INSTRUCTIONS FOR THE TASK = Once the pictures are set aside, transcribe each line of the listing exactly.

DATA SHOWN =
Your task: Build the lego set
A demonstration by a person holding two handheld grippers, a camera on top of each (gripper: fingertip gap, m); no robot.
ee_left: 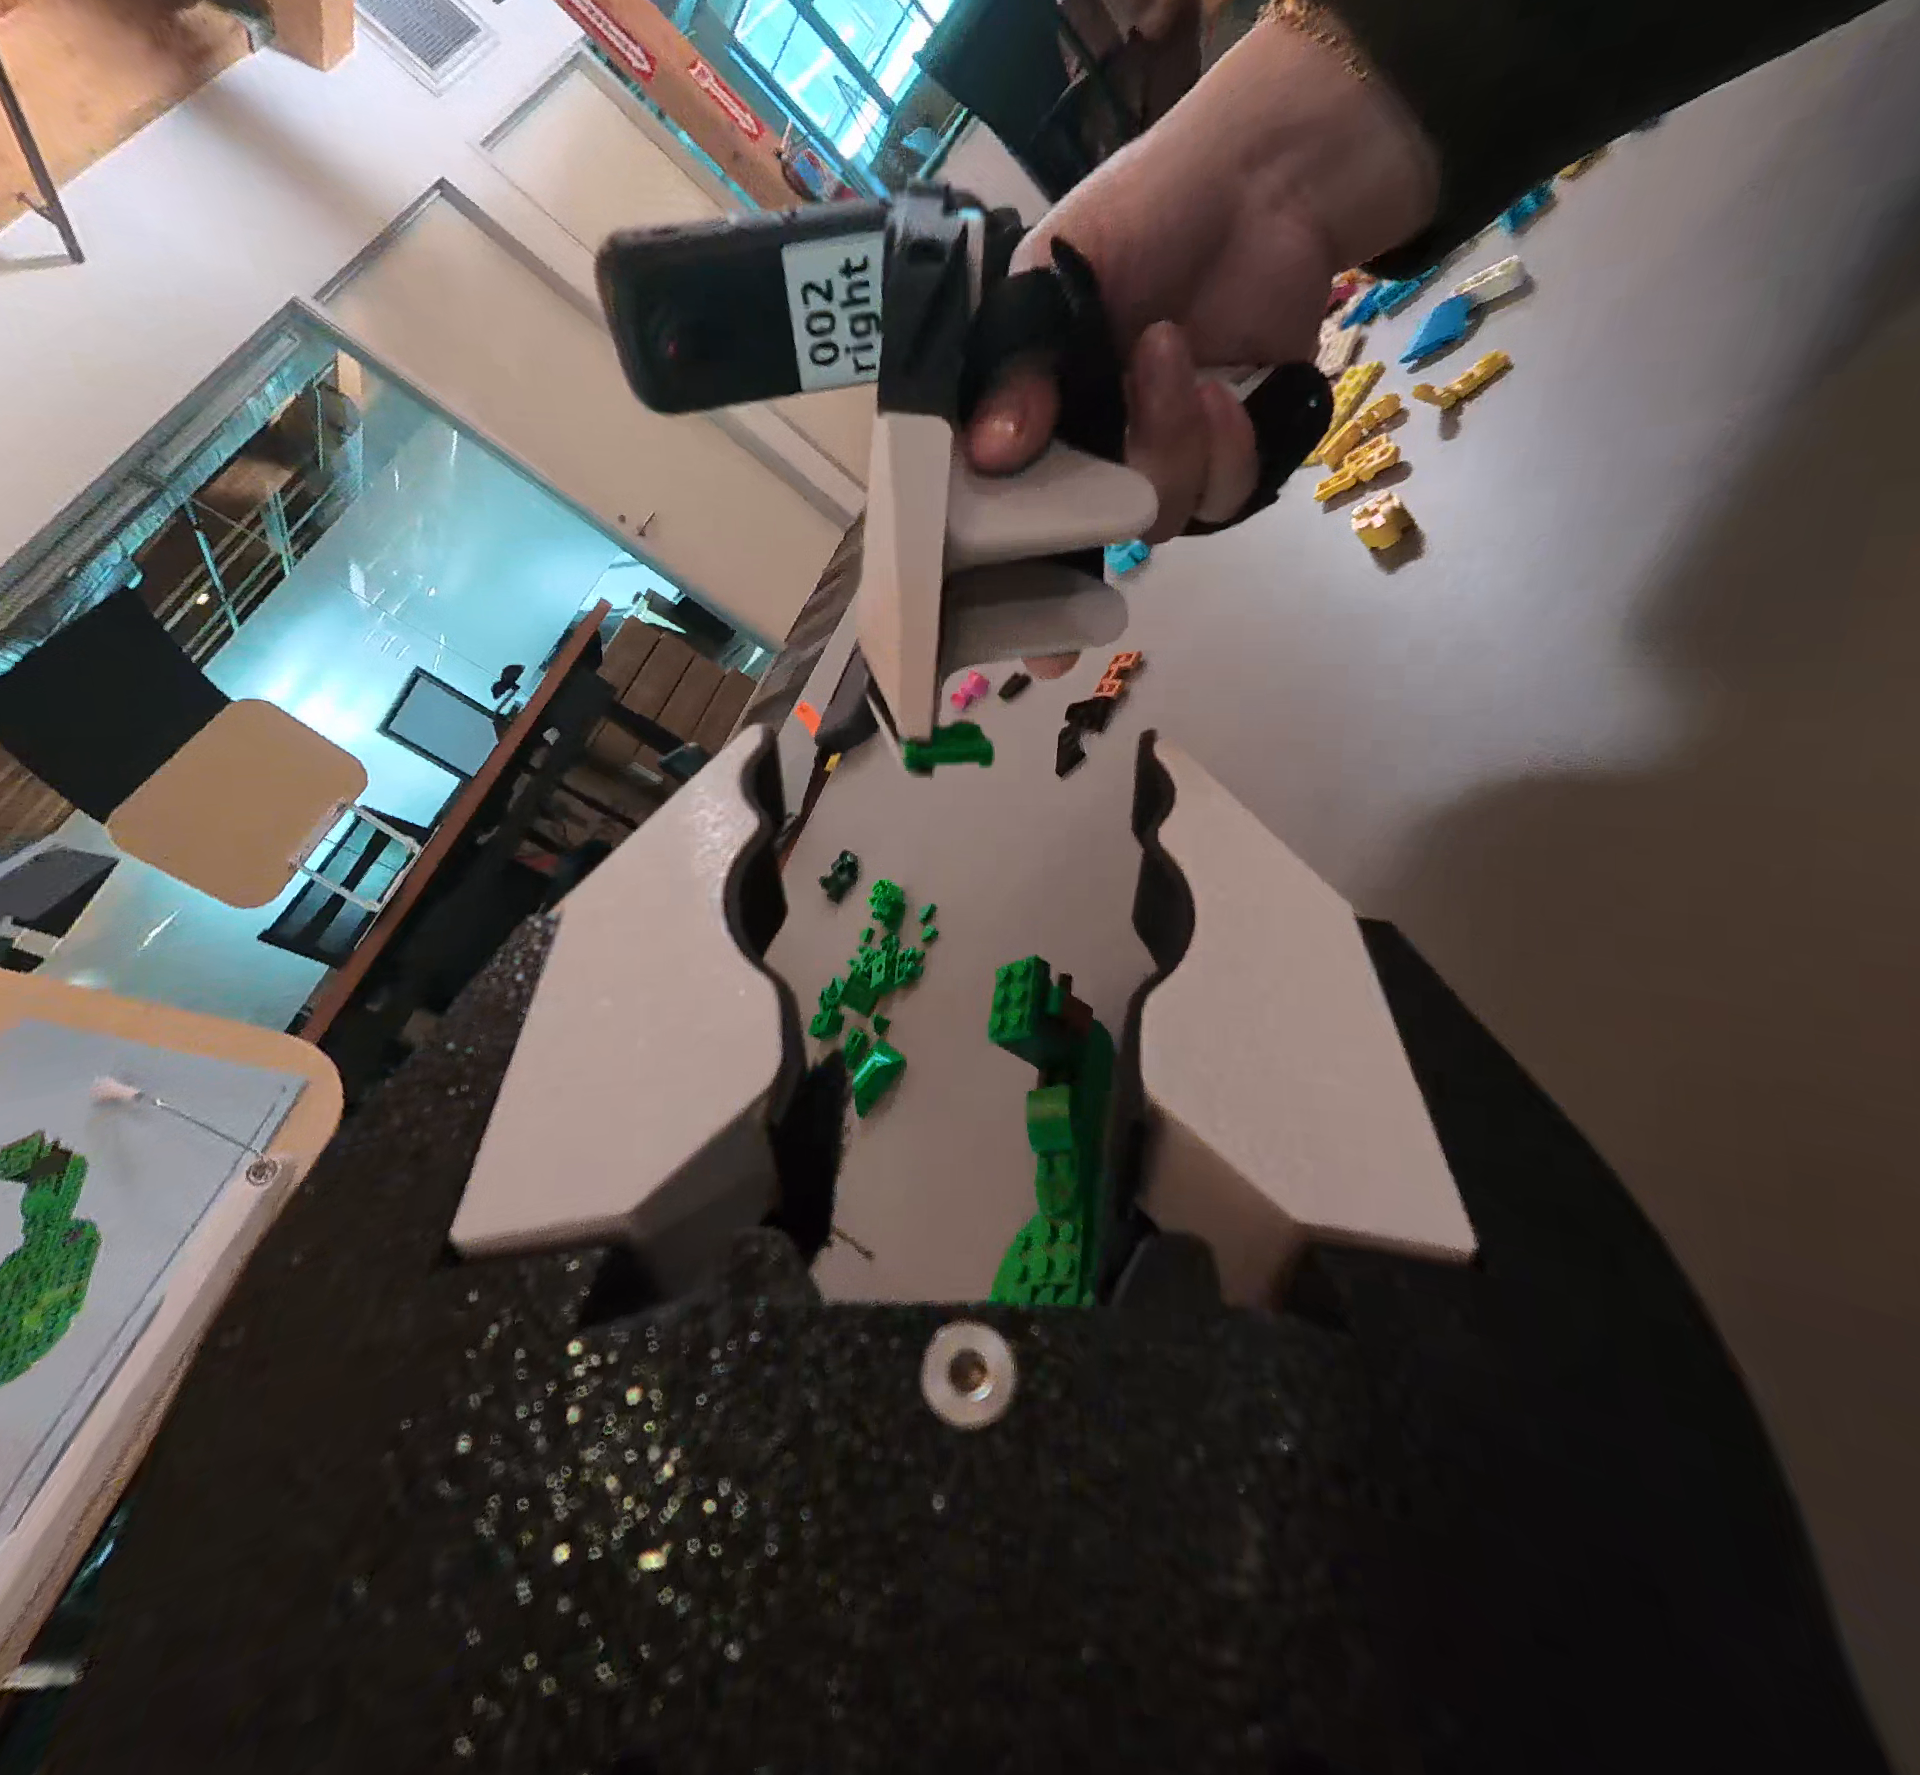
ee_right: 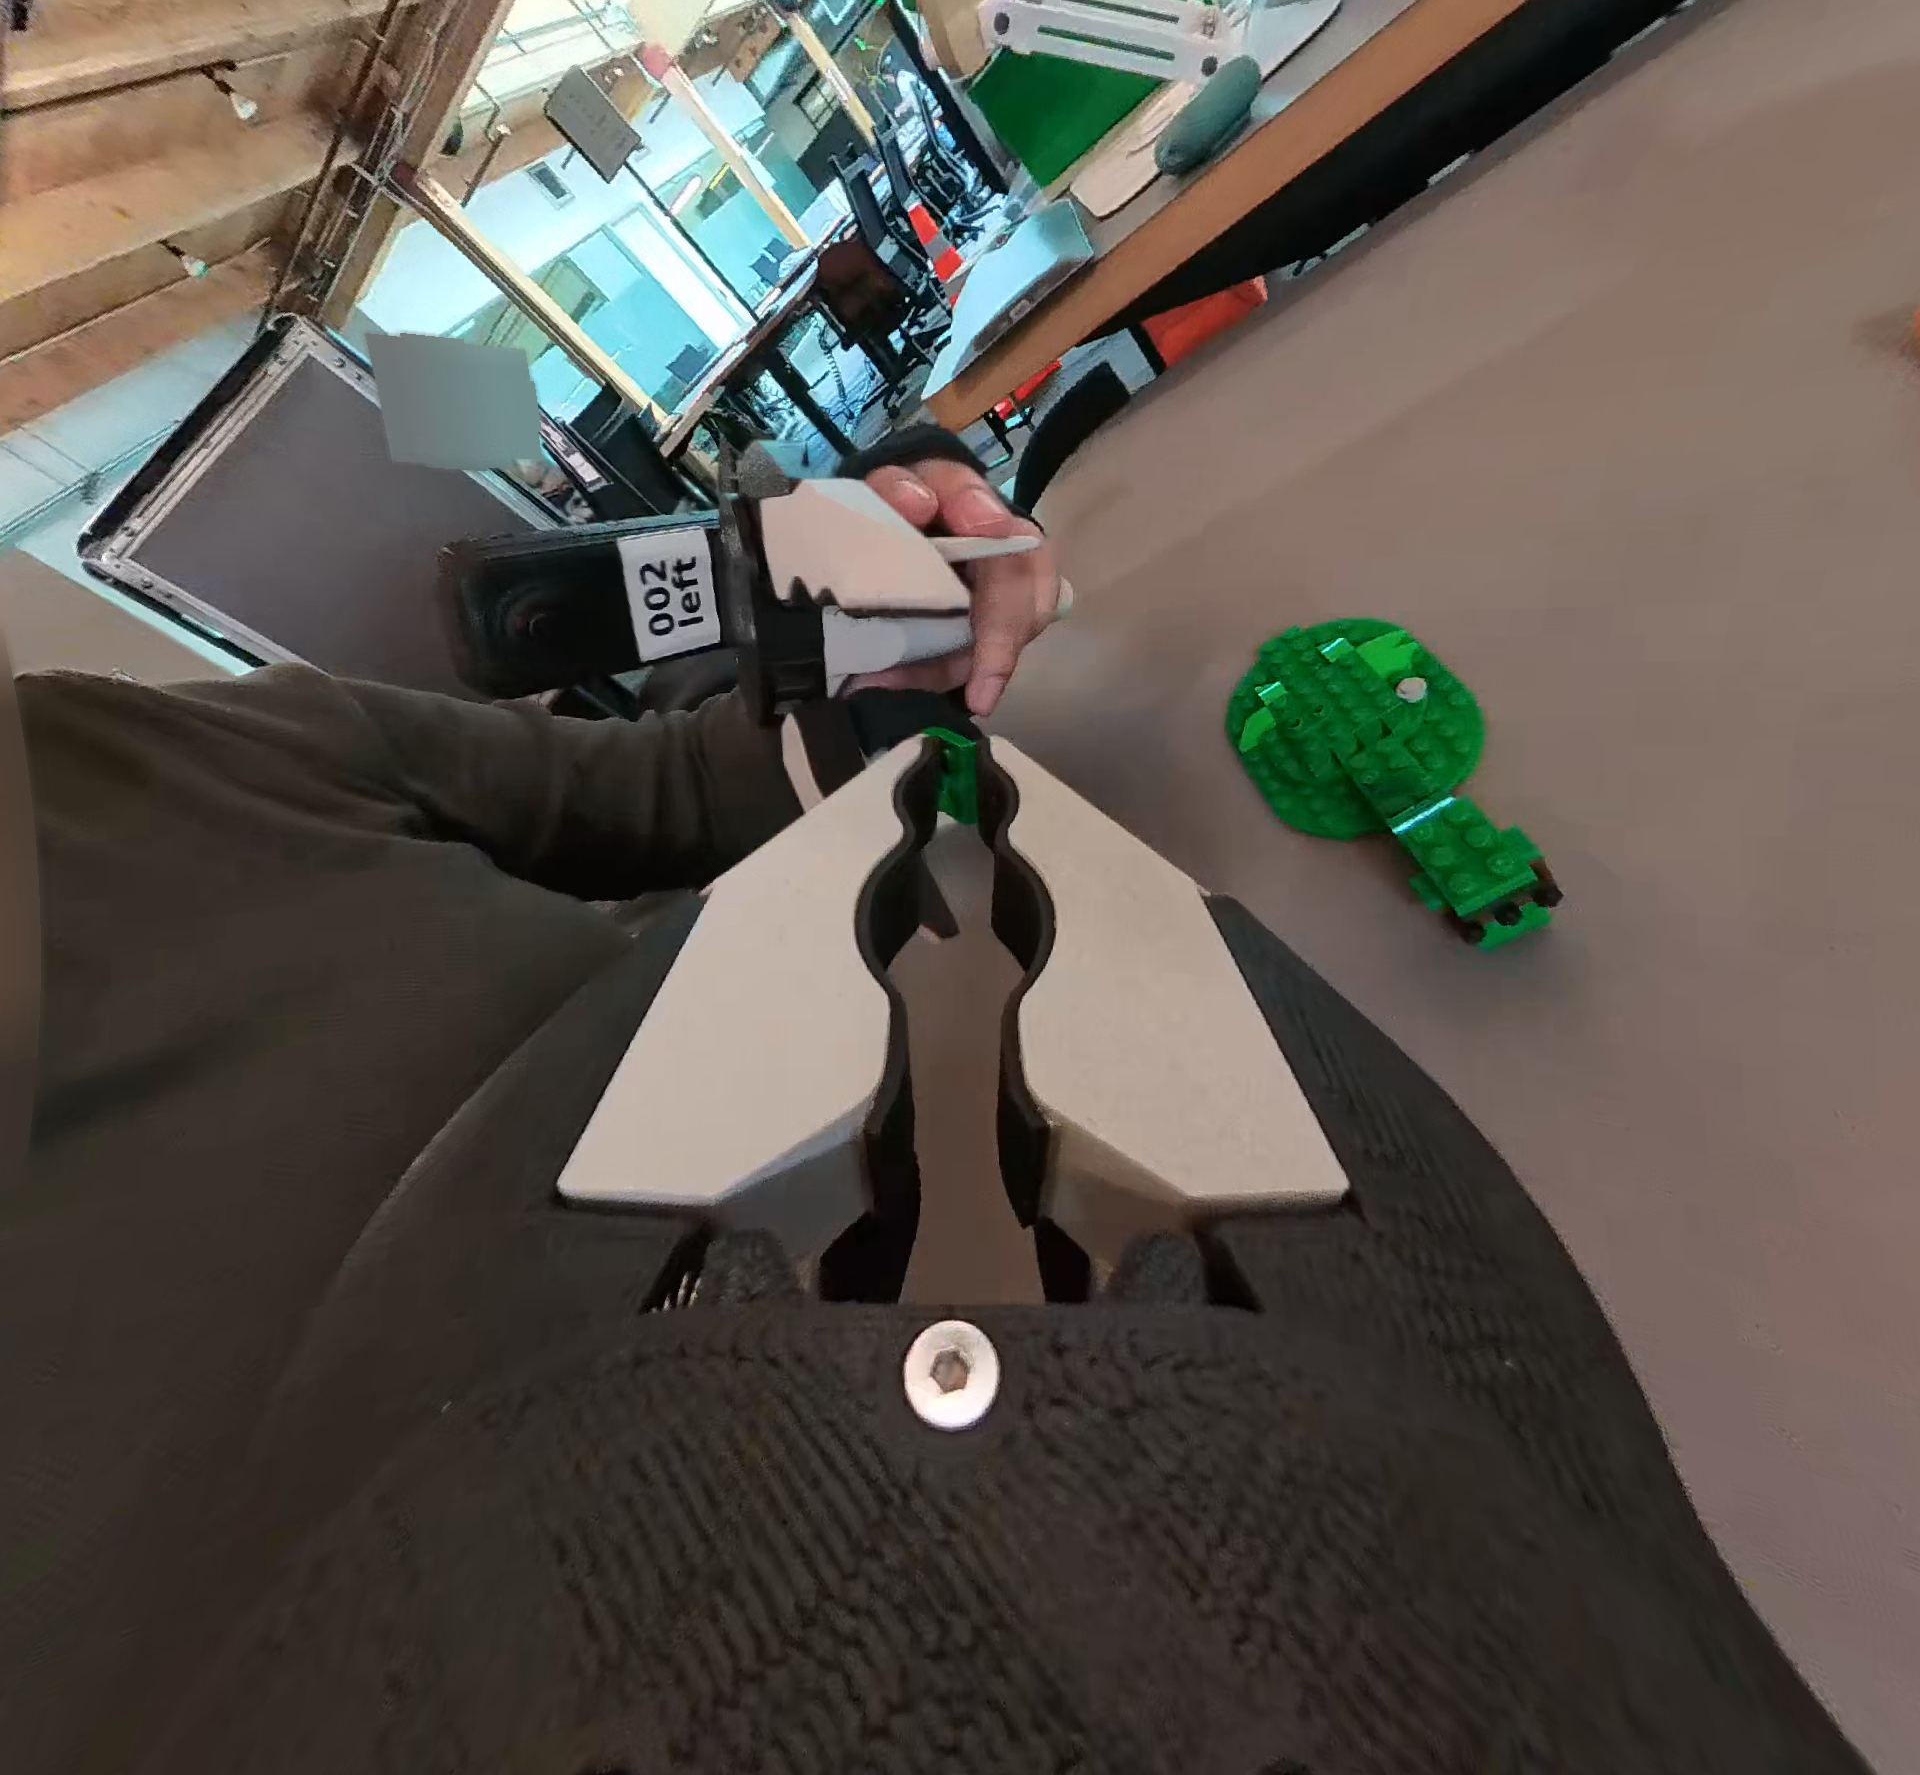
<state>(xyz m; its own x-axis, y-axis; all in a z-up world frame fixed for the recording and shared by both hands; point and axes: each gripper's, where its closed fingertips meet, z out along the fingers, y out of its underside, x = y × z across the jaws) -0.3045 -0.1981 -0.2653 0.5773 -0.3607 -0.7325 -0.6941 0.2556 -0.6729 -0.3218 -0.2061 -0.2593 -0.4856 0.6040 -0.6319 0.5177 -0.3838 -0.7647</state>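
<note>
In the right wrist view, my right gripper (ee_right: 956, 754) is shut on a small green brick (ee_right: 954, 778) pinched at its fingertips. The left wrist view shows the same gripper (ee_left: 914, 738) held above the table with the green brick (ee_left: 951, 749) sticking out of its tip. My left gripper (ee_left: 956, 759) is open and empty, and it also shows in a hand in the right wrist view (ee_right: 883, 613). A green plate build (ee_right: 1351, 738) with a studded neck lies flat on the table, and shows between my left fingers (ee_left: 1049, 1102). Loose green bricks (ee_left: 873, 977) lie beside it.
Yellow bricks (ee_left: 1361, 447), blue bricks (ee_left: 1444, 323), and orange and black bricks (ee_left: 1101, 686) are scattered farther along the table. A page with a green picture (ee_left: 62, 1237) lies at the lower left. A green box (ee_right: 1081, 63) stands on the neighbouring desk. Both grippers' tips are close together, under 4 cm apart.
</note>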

TASK RESULT =
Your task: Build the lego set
A demonstration by a person holding two handheld grippers, a camera on top of each (gripper: fingertip gap, m); no robot.
ee_left: 
ee_right: 
<state>(xyz m; its own x-axis, y-axis; all in a z-up world frame fixed for the recording and shared by both hands; point and axes: each gripper's, where its closed fingertips meet, z out along the fingers, y out of its underside, x = y × z across the jaws) -0.3045 -0.1981 -0.2653 0.5773 -0.3607 -0.7325 -0.6941 0.2556 -0.6729 -0.3218 -0.2061 -0.2593 -0.4856 0.6040 -0.6319 0.5177 -0.3838 -0.7647</state>
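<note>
In the right wrist view, my right gripper (ee_right: 956, 754) is shut on a small green brick (ee_right: 954, 778) pinched at its fingertips. The left wrist view shows the same gripper (ee_left: 914, 738) held above the table with the green brick (ee_left: 951, 749) sticking out of its tip. My left gripper (ee_left: 956, 759) is open and empty, and it also shows in a hand in the right wrist view (ee_right: 883, 613). A green plate build (ee_right: 1351, 738) with a studded neck lies flat on the table, and shows between my left fingers (ee_left: 1049, 1102). Loose green bricks (ee_left: 873, 977) lie beside it.
Yellow bricks (ee_left: 1361, 447), blue bricks (ee_left: 1444, 323), and orange and black bricks (ee_left: 1101, 686) are scattered farther along the table. A page with a green picture (ee_left: 62, 1237) lies at the lower left. A green box (ee_right: 1081, 63) stands on the neighbouring desk. Both grippers' tips are close together, under 4 cm apart.
</note>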

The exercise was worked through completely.